- Risk aversion eases as diplomatic efforts to end Israel-Gaza war ramped up
- Gold off highs, while earnings optimism additionally boosts Wall Street
- Dollar steady as yields resume climb ahead of US retail sales, Fed speakers
Mood improves on diplomacy hopes
Risk sentiment was notably more buoyant on Tuesday as fears about the unfolding situation in Israel and Gaza developing into a wider conflict ebbed somewhat. A rush of diplomacy by global leaders to defuse the crisis appears to have soothed investor nerves for now, easing demand for safe havens such as gold.
US President Joe Biden is set to visit Israel on Wednesday in a show of solidarity to the country, while Secretary of State Antony Blinken made his second visit in as many days, underscoring the intense diplomatic efforts to contain the conflict and prevent a humanitarian catastrophe in Gaza.
Stocks lifted by earnings hopes and easing ME tensions
The geopolitical uncertainty couldn’t have come at a worse time for equities, which are already grappling with decade-high bond yields. Central banks led by the Fed have been flying the ‘higher for longer’ flag in recent months, dashing hopes that interest rates would be slashed soon now that inflation is on its way down.

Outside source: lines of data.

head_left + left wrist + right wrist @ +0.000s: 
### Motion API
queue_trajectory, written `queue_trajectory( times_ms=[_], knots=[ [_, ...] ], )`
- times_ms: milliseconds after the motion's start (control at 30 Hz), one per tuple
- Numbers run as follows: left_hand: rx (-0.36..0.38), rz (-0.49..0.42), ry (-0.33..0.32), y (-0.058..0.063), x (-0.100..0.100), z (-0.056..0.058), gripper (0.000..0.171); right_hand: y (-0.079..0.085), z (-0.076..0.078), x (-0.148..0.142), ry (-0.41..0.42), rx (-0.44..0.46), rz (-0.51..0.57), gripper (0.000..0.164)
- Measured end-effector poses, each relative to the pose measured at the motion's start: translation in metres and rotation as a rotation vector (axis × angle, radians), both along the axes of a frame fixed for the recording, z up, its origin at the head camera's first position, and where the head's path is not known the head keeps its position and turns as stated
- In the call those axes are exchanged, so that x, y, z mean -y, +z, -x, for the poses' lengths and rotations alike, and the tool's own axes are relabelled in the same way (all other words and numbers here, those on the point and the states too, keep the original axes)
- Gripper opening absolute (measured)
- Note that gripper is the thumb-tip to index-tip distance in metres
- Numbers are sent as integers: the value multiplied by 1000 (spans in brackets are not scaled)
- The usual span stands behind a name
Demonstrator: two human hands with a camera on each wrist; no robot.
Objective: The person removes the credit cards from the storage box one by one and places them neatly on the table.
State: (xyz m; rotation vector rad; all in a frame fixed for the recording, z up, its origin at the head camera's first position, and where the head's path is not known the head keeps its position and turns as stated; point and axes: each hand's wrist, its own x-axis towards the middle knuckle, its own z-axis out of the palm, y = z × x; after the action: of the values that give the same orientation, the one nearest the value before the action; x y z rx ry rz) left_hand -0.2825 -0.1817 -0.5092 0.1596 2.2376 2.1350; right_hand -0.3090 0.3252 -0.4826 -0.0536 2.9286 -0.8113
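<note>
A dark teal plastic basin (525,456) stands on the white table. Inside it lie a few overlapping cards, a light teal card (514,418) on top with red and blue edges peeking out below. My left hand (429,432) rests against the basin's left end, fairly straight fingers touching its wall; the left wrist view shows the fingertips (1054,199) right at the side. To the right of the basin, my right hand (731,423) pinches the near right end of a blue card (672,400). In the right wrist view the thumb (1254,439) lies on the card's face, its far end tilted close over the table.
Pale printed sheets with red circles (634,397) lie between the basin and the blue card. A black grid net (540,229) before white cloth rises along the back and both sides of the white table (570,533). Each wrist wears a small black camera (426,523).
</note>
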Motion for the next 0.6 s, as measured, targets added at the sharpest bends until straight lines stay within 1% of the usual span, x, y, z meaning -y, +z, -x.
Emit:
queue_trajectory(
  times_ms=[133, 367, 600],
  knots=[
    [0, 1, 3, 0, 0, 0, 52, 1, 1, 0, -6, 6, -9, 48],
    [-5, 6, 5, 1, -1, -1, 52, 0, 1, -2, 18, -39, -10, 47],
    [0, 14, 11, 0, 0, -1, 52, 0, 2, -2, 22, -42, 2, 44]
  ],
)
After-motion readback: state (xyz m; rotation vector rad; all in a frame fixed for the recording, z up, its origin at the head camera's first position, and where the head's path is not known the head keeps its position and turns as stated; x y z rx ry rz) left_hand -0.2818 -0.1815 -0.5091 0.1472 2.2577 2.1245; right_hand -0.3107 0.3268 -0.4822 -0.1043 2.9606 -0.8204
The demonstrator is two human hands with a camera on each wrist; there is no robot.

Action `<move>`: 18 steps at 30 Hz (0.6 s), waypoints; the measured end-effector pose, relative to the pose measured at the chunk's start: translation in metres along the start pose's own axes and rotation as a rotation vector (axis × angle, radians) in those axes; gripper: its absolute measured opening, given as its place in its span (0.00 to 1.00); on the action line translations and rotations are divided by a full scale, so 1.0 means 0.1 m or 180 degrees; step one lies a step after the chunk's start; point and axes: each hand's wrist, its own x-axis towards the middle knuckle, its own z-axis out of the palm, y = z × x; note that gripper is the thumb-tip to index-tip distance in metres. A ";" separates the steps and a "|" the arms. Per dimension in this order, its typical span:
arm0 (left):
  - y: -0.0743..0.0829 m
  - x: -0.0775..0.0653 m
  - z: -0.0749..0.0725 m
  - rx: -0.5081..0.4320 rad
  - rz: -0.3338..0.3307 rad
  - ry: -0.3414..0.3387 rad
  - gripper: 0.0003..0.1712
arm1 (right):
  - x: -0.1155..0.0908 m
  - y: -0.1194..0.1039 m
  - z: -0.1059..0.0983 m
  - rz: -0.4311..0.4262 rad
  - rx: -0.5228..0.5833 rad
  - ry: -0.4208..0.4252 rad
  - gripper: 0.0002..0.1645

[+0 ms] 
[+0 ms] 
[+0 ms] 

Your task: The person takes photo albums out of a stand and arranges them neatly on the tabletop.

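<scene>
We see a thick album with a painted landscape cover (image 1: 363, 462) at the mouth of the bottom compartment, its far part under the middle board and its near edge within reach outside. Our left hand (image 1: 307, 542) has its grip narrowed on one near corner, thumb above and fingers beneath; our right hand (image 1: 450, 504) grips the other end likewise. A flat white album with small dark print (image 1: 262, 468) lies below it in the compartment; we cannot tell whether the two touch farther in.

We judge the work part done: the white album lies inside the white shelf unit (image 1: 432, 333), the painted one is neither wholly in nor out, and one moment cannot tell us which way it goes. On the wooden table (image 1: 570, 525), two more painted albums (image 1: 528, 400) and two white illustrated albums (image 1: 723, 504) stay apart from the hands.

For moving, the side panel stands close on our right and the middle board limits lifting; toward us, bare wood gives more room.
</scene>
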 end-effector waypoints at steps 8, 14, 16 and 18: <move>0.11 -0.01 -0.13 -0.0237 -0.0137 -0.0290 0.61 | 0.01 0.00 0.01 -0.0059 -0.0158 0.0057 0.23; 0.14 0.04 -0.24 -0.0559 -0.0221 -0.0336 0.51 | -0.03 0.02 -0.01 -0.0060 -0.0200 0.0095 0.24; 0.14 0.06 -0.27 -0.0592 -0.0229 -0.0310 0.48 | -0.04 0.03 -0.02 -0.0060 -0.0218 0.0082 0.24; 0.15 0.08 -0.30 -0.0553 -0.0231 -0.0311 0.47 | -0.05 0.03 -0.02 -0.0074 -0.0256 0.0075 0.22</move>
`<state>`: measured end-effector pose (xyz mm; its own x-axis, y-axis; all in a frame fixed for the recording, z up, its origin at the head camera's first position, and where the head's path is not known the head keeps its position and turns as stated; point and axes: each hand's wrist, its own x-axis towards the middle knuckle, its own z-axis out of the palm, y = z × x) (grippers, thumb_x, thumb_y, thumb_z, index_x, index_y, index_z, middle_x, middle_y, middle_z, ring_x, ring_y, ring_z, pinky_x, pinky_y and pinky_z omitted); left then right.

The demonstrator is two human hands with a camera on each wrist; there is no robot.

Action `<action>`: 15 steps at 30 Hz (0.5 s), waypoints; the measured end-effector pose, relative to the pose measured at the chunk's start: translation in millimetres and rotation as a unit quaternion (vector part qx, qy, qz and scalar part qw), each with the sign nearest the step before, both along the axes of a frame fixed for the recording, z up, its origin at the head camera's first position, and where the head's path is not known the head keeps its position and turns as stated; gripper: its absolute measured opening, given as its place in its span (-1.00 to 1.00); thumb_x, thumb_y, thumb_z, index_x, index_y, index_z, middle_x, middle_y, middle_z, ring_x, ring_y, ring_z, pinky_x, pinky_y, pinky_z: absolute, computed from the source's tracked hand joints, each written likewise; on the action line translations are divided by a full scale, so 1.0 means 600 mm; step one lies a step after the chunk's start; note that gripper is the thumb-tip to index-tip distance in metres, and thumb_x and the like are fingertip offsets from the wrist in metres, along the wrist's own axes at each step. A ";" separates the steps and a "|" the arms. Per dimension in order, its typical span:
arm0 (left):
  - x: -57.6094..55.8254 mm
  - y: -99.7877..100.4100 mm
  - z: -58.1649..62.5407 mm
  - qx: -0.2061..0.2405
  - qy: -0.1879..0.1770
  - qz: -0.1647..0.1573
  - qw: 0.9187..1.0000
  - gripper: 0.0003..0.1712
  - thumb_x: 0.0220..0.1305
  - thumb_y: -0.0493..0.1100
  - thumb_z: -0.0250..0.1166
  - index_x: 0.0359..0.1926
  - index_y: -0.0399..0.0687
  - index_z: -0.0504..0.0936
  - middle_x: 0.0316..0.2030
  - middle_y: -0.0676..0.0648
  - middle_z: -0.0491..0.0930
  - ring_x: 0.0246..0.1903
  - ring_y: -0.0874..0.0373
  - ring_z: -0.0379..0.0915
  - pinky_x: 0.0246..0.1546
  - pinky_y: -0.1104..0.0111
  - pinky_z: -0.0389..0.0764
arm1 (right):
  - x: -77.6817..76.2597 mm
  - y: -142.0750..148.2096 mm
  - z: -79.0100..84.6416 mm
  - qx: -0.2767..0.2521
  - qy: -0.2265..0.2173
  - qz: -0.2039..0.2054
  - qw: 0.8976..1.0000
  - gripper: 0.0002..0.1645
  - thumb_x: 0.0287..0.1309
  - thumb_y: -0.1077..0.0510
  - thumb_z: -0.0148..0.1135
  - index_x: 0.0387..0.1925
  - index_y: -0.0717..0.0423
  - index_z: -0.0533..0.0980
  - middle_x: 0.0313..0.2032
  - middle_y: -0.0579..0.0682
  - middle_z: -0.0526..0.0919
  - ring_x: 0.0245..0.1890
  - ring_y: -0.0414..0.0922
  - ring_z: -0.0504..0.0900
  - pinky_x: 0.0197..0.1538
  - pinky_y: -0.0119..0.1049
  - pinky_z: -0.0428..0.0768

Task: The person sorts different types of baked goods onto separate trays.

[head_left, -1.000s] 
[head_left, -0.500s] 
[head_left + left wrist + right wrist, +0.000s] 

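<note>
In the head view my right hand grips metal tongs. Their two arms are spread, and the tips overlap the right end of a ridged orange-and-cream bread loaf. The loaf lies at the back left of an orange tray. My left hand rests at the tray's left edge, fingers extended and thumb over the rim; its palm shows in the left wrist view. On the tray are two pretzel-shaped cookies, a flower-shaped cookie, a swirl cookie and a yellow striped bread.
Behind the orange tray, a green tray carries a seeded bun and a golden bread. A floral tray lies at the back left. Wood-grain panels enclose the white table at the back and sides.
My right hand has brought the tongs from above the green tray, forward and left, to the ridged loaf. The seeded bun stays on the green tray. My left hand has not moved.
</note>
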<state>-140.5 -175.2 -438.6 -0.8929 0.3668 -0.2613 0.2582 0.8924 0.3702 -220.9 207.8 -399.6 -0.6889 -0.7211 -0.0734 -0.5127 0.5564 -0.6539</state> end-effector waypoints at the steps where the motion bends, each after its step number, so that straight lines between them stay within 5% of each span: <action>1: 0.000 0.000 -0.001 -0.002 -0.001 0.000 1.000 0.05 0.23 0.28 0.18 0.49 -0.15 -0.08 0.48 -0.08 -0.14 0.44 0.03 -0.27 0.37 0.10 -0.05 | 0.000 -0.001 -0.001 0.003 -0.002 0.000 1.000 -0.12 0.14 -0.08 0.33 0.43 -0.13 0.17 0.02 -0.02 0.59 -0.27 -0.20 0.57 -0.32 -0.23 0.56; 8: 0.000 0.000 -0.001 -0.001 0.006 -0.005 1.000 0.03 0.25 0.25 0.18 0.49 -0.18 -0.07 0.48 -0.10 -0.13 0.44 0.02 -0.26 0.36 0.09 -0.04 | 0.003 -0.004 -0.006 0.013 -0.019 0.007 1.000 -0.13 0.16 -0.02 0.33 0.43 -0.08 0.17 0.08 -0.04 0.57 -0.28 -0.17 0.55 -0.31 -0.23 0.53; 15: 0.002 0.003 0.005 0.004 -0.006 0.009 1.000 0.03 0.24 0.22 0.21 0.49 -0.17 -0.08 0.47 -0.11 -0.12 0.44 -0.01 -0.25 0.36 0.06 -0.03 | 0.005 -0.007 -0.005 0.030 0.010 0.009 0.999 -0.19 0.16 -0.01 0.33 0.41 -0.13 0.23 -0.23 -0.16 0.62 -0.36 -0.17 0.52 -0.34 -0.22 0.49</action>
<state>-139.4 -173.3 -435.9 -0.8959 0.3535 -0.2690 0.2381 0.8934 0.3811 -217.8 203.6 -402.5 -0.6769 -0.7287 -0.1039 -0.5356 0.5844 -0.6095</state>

If there is a silver lining from the tensions in the Middle East it is that the flight to safety boosted sovereign bonds, pushing yields lower. But that trend appears to be reversing as the initial panic subsides and the 10-year US Treasury yield is back in the 4.75% range today.
Nevertheless, optimism about the Q3 earnings season is rekindling the bulls after the big Wall Street banks that have reported so far all posted better-than-expected results. Bank of America and Goldman Sachs will be next to report today before the market close, although the real test for the markets will come tomorrow when Netflix and Tesla kick off the tech earnings.
European and Asian markets opened in positive territory on Tuesday after the S&P 500 and Nasdaq notched up gains of 1% yesterday.
Gold resists a sharp pullback
Gold remained under pressure for a second day as jitters about the latest violence between Israelis and Palestinians faded, albeit slightly. The precious metal staged a more than 5% rally over the past week, peaking above $1,930/oz on Friday. It has since eased to around $1,920 but there seems to be some pushback against a steeper retreat amid the volatile nature of this conflict that’s keeping investors on alert.
Oil prices also seem to have found support, with WTI futures attempting to reclaim the $90 a barrel level.
Dollar holds its ground as rivals struggle
The US dollar is similarly not ready to give up all of its safe-haven-led gains and is clawing back some of yesterday’s losses. However, the greenback’s strength today is mainly built on the ongoing weakness in the euro and pound, with the latter taking a knock from softer-than-expected wage growth data out of the UK.
US retail sales will come under the spotlight later today as well as speeches from Fed officials, including Williams, Bowman and Kashkari.
Expectations for a 25-bps rate hike by January have edged up slightly in the past 24 hours despite a growing number of Fed officials arguing against further tightening in recent days. It’s likely that there’s some reluctance in the markets to completely price out a further rate increase until Fed Chair Powell gives his blessing to a permanent pause. Powell is due to speak on Thursday.
The Australian dollar was the best performer on Tuesday even though it was unable to hold onto its earlier gains to turn flat by mid-European session. The aussie was boosted from the minutes of the RBA’s October meeting, which once again revealed that the decision to keep rates on hold was a close one.
In contrast, the New Zealand dollar was the worst performing major as the currency came under pressure from lower-than-expected CPI numbers for the third quarter.